You actually can grow almost anything vertically as long as the water/air ratio is trimmed correct.
One of the things that I would steer away from is most of the Bromeliads. As they in most cases dont use their roots for water absorbtion.

Bulky root systems can be trimmed down before mounting. In a "hydrophonic" system as in a green wall, the root system of the plants dont need to be as big as in traditional growing.


----------



## Judy S (Aug 29, 2010)

Some of the pictures I've seen of green walls are amazing...what is the method you use to secure the plants "in" or "on" the wall?? 
Do you think the Epiweb is the best for a vertical application??? When you have a drip wall, how does the water not form a natural path that it eventually always follows so that the water doesn't get to the other plant roots...or is there a sort of "mat" material that is also used as part of the drip wall setup?? If so, how is that used?? Thanks


----------



## ICS523 (Mar 10, 2012)

I've hear that salegenella can grow under drip walls, also try java fern its a good choice for those conditions.


----------



## greenman857 (Dec 13, 2010)

As someone that frequents The Planted Tank frum and others, I can tell you there is a burgeoning number of people growing stuff emersed. 

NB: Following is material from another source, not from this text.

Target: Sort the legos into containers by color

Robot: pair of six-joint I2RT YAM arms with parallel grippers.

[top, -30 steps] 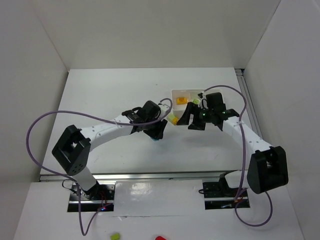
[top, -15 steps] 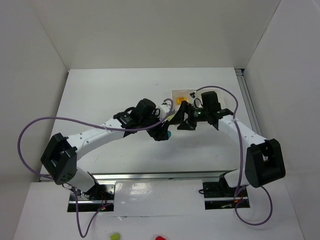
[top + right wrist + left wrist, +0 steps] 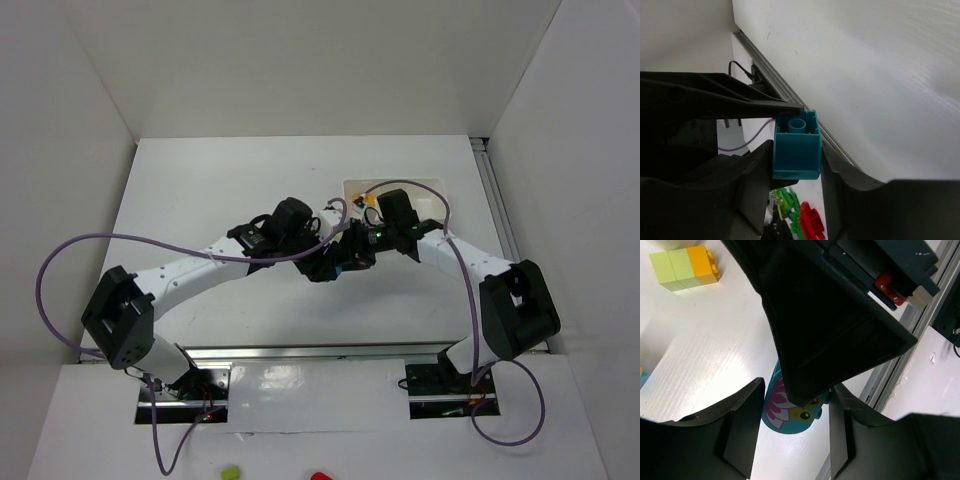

And in fact most of the stuff grown in aquariums are not obligate aquatics. I have a tank with about a 1/2 inch of water in the bottom with no water movement, and so you would expect pretty horrendous anaerobic conditions..but I have Water Sprite, Saginella, some species of Philodendron, begonia among other things growing fine there. I've also experimented with emersed plants in an aquarium. Off the top of my head. The Hygrophilas, Cryptocorynes, Anubias, Bacopas, Micro sword (Liliaeopsis brasilensis), Dwarf hair Grass and Hydrocotyle all will work fine. IME Java Fern can take a while to adapt to an emersed condition but it will. 
If you look at my thread about Wabi-kusa you can see what I've been experimenting with, and all of that stuff does fine.
Obviously the humidity of the tank can also play a huge role.


----------



## KeroKero (Jun 13, 2004)

I'm interested to know what "true terrestrials" you're working with - most of the terrarium plants popular here tend to not fit that definition in the way you're thinking, and I'm not sure why you're determined to put a true terrestrial into an epiphytic environment or a semi-aquatic one, when the majority of the hobby is based around those two groups of plants!

I'm not sure it's been mentioned but I wouldn't use cocomatting. Back when drip walls were really popular they were the original product used and tended to last only two years max (or even less with drip walls) before they ripped apart. Epi/ecoweb or treefern will last longer. Tree fern is still organic and will break down at some point, so maybe not the best for significant drip but it's wicking ability makes it a great substrate form most plants to hook into and get water from without actually being in contact with the drip. Epi/Ecoweb is inert and doesn't wick, but it also doesn't rot. I prefer that as a substrate for dripwalls for that reason, but it's an abrasive so you'll have to get most of it covered with plants before putting livestock in or they will get seriously cut up.

By spreading the nozzles across the wall in the back you can get a pretty even flow of water down the back of the wall. The complex structure also keeps breaking up the wall so there shouldn't be too much congregation of water into streams. When setting up the terrarium, being able to see the back of the tank and see the water running down the glass helps.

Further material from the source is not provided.